|Born||20 May 1920|
|Died||2 November 2008|
|Known for||Stealing the remains of Benito Mussolini|
|Political party||Italian Social Movement|
Grave robbing incident
On the eve of the first anniversary of Italy's liberation from Nazi occupying forces, Leccisi, then a right-wing journalist, and two helpers dug up the corpse from the city's Musocco cemetery and spirited it away.
Leccisi left behind a note that said: "Finally, O Duce, you are with us. We will cover you with roses but the smell of your virtue will overpower those roses."
Authorities discovered Mussolini's remains four months later, hidden at a 15th-century monastery at Pavia south of Milan. Two monks were charged with hiding the body.

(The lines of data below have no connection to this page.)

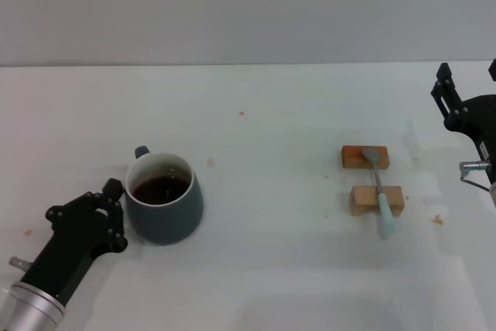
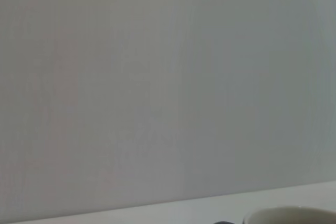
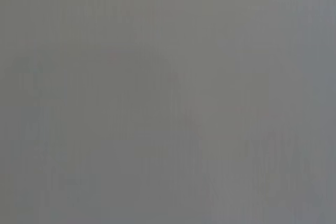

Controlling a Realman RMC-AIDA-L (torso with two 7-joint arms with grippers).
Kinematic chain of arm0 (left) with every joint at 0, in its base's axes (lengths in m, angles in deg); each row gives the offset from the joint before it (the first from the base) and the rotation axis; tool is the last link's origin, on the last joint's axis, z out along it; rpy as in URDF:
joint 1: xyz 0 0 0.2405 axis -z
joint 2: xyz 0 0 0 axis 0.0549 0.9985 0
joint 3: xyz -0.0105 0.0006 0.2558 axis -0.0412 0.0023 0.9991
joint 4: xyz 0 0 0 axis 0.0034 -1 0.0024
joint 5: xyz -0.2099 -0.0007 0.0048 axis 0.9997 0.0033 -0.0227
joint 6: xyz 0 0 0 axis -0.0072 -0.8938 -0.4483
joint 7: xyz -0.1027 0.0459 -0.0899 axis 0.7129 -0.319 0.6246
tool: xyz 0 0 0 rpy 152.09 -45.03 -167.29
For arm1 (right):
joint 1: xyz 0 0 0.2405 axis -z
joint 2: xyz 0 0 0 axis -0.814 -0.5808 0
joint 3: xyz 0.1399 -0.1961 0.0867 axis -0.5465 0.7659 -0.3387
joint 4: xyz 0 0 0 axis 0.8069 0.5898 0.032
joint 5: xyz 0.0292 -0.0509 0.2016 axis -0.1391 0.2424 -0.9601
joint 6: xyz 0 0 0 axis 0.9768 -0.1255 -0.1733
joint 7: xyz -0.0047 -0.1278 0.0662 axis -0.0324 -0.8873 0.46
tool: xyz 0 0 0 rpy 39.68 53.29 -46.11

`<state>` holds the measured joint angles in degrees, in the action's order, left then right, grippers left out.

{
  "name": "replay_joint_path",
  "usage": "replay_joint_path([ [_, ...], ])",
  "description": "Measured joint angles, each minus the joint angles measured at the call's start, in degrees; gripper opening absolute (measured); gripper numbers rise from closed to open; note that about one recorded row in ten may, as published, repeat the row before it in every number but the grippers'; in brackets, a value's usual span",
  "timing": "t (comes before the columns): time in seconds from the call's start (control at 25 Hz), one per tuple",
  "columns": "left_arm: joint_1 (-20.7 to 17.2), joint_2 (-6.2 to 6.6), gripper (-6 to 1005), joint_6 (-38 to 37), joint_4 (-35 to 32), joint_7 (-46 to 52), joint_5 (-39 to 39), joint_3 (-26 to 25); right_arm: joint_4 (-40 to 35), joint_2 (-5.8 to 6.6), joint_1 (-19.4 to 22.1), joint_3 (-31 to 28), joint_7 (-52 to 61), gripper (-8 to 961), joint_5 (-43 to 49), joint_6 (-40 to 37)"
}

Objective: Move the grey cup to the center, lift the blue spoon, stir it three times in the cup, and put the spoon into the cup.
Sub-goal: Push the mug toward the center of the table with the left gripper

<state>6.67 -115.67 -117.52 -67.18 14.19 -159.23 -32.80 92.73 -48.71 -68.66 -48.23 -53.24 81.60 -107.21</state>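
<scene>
left claw point(image 1: 116, 215): nearest thing in the head view, black, low on the robot's left side of the counter point(image 1: 256, 284). Its tips sit right up against the side of the mug that faces the robot's left. Can't tell if it's open or clamped, fingers aren't clear enough from here.

grey cup point(image 1: 164, 199): dark slate mug w/ white inside, standing upright on the counter's left half, just beside that claw. Loop handle pokes out at the far-left side, away from the robot. A sliver of its pale rim point(image 2: 294, 216) also shows at the edge of the left wrist view.

coffee point(image 1: 160, 188): dark brown liquid in the cup, surface flat.

blue spoon point(image 1: 380, 191): on the robot's right half, well apart from the mug. Lies across both blocks like a bridge, pale blue handle end nearest the robot and hanging past the near block, metal bowl resting on the far block.

near wooden block point(image 1: 377, 200): light tan, under the handle.

far wooden block point(image 1: 365, 156): more orange-brown, under the spoon bowl, small gap btw the two blocks.

right claw point(image 1: 470, 87): black, up at the far right edge of the head view, off the counter and well clear of the spoon. Fingers spread apart, holding nothing.

right wrist view: just flat grey, nothing to make out.
</scene>
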Motion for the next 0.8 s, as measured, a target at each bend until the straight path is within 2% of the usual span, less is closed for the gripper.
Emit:
replay_joint_path([
  [0.2,0.1,0.0,2,0.0,0.1,0.0,0.0,0.8,0.0,0.07,-0.2,-0.1,0.0,737,0.0,0.0],
  [0.48,1.6,0.0,2,3.0,-0.4,1.8,0.4,-4.4,0.0,0.09,-0.4,-0.1,0.0,736,0.0,0.0],
  [0.8,4.3,-0.05,2,6.7,-1.6,2.4,0.4,-6.1,0.0,0.09,-0.3,-0.1,0.0,736,0.0,0.0],
])
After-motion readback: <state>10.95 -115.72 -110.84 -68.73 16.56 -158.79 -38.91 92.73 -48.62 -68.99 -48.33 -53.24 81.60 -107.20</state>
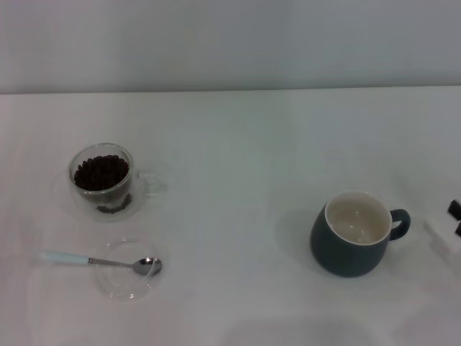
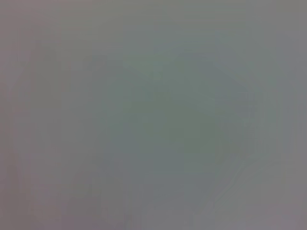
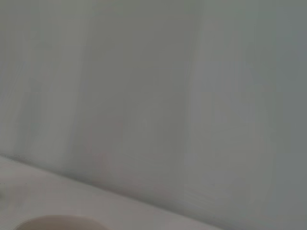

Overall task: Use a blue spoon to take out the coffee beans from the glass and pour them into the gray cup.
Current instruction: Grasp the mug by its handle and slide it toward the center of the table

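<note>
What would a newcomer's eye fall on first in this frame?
Probably the glass on the robot's left, its dark coffee beans stark against the white table. Next the gray cup on the right, cream inside and empty, handle pointing right. Nearer the robot than the glass, the blue spoon lies across a shallow clear dish; only a dark sliver of the right end effector shows at the right edge.

Right tool, perhaps parked, at right edge
</note>
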Available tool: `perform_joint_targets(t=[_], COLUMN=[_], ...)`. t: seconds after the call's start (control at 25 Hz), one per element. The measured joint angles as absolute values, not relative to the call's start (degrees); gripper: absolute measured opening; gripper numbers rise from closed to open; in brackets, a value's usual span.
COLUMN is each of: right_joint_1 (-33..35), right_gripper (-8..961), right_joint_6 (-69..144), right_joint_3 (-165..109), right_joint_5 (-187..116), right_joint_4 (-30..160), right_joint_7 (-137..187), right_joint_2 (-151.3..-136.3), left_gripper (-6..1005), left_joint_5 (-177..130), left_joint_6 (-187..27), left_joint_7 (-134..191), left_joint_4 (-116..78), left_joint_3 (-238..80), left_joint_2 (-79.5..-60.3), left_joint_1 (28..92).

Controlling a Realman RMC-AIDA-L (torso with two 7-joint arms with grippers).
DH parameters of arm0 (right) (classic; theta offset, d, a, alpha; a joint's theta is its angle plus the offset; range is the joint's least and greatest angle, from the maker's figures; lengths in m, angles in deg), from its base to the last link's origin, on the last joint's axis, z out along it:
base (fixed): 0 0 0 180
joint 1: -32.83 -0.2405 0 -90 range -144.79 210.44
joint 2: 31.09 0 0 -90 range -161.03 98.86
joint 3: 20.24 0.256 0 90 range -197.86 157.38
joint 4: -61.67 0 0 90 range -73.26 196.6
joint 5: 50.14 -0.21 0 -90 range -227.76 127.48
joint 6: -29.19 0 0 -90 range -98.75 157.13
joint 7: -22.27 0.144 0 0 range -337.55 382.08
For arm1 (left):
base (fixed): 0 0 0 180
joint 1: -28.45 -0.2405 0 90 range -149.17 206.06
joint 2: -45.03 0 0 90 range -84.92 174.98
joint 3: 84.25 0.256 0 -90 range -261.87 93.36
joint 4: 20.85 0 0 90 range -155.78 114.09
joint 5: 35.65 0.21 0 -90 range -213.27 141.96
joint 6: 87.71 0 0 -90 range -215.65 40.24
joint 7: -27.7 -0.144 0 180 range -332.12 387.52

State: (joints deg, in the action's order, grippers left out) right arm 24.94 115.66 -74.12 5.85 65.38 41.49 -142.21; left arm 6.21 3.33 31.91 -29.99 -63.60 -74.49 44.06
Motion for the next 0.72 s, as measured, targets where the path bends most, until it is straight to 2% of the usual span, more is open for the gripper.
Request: perform_joint_targets(t=[0.28, 0.72], right_joint_1=[22.5, 20.0], right_gripper=[713, 687], right_joint_6=[112.8, 105.5], right_joint_3=[-81.6, -83.9], right_joint_5=[5.8, 5.8], right_joint_4=[65.4, 67.2], right_joint_7=[43.2, 42.2], right_joint_2=[-141.61, -143.98], left_gripper=[682, 683], left_joint_5=[6.8, 6.9], left_joint_6=[3.3, 3.5], left_joint_7=[31.9, 31.9], left_joint_4=[-30.2, -30.2], left_joint_3=[-63.6, -63.6], left_joint_2=[-74.49, -74.49], left_joint_1=[43.9, 43.7])
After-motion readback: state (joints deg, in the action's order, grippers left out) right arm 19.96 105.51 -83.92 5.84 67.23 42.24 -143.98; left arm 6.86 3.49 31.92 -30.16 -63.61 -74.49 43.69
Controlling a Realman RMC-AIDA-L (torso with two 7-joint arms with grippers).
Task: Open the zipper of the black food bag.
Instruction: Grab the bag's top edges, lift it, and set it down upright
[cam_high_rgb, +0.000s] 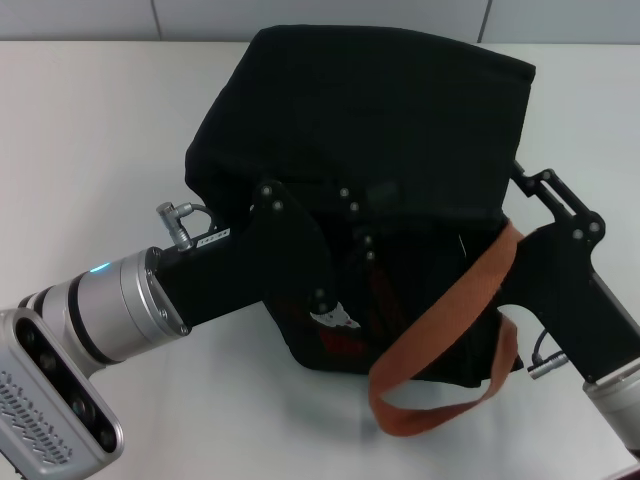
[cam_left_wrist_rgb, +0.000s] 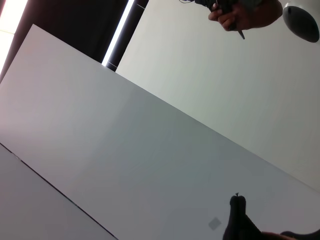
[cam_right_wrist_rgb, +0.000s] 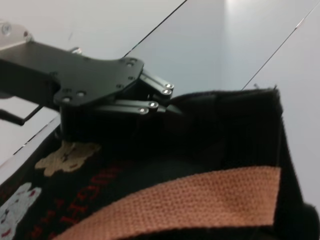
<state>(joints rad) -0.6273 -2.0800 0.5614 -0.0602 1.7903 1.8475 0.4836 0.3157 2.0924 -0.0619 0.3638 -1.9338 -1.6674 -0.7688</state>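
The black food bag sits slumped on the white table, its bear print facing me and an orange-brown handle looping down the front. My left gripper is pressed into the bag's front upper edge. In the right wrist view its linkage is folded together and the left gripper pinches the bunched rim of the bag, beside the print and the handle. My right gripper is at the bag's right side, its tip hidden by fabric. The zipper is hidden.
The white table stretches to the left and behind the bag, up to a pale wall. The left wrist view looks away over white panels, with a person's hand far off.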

In 1957 Mussolini found a final resting place at his birthplace in Predappio, northern Italy, after a campaign led by Leccisi and his party.
Leccisi served as a parliamentary deputy for the neo-fascist Italian Social Movement from 1953 to 1963. He was also a Milan city councillor and wrote an autobiography, With Mussolini Before and After Piazzale Loreto.
- Hevesi, Dennis. "Domenico Leccisi, Italian Political Figure, Dies at 88", The New York Times, November 5, 2008. Accessed November 5, 2008.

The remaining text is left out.